Paulo Coelho: “Conceito do Projeto Aldeia Segura faz todo o sentido”

O comentário à atualidade noticiosa no Alvorada de sexta-feira (31) esteve a cargo de Paulo Coelho, professor da Faculdade de Ciências e Tecnologia da Universidade de Coimbra (FCTUC).

O dia de ontem (30) foi marcado pela cerimónia de tomada de posse de novos professores catedráticos da Universidade de Coimbra (UC). Jorge Dias, da Faculdade de Ciências e Tecnologia (FCTUC), Jónatas Machado e José Manuel Aroso Linhares, da Faculdade de Direito (FDUC), e Marta Teixeira Anacleto, João Gouveia Monteiro e Margarida Sobral Neto, da Faculdade de Letras da (FLUC) são os mais recentes professores catedráticos da mais antiga universidade portuguesa. Na cerimónia o Reitor da UC, Amílcar Falcão deixou a promessa de que, até 2023, a Universidade teria 50 por cento de “professores associados e catedráticos. Paulo Coelho relembrou que o número avançado por parte da Reitoria faz parte dos objetivos fixados na lei e no estatuto da carreira docente.
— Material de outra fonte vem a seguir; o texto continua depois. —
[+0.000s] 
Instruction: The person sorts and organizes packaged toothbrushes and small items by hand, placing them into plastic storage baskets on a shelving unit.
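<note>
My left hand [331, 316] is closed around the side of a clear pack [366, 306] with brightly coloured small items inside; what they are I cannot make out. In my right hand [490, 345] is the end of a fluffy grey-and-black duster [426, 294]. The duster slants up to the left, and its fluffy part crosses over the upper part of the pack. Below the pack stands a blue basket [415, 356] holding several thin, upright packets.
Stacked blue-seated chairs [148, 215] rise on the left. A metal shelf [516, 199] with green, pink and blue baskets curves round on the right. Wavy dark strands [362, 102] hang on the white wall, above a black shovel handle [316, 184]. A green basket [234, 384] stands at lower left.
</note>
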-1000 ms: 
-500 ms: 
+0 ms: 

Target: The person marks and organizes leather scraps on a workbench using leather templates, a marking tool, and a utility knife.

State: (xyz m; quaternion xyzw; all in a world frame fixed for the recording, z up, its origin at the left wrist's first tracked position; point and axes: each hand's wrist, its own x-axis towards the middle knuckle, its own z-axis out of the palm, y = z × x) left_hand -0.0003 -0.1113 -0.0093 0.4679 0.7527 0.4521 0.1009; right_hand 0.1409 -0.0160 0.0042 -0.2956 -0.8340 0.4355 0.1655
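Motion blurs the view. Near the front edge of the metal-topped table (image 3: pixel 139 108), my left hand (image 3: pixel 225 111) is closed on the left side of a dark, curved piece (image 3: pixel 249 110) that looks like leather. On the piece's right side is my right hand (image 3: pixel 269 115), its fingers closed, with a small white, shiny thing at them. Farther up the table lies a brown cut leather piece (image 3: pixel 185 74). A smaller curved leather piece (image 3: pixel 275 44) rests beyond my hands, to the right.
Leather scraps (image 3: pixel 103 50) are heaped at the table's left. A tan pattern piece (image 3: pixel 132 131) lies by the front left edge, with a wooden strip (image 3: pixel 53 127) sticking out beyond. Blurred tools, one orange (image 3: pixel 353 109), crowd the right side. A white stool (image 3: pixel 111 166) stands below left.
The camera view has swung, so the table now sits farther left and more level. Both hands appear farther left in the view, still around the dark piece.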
Fotografias de larvas de peixe, da autoria de investigadores do centro de ecologia funcional da FCUT estão em exibição no Mercado D. Pedro V até dia 30 de outubro. Trata-se de uma medida de dinamização do mercado e de acordo com a comunicação social local, os vendedores acolheram bem a exposição mas pedem mais dinâmica. Para Paulo Coelho existe pouca ligação entre os espaços da cidade. Para o professor universitário é necessário criar dinâmicas entre os vários pontos da cidade.

Um relatório preliminar pedido pela Proteção Civil ao Centro de Investigação de Incêndios Florestais concluiu que as golas antifumo distribuídas à população não se inflamam quando expostas ao fogo. Os kits e golas foram distribuídos em zonas de risco no âmbito do programa “Aldeia Segura, pessoas seguras”. Para Paulo Coelho apesar da polémica o programa faz todo o sentido. O professor da FCTUC considera que as últimas notícias mancham a ideia que a população tem relação ao programa lançado pela Proteção Civil.

A menos de duas semanas da greve dos camionistas de matérias perigosas, o ministro Adjunto e da Economia, Pedro Siza Vieira considera que pode ser necessário rever a Lei da Greve. Em entrevista à RTP3, o ministro recordou que a lei é dos anos 70 e reforçou a necessidade de dialógo entre as partes. Para Paulo Coelho o problema não está na lei mas sim na falta de organização. De acordo com o docente da FCTUC é necessário definir melhor as regras dos serviços mínimos.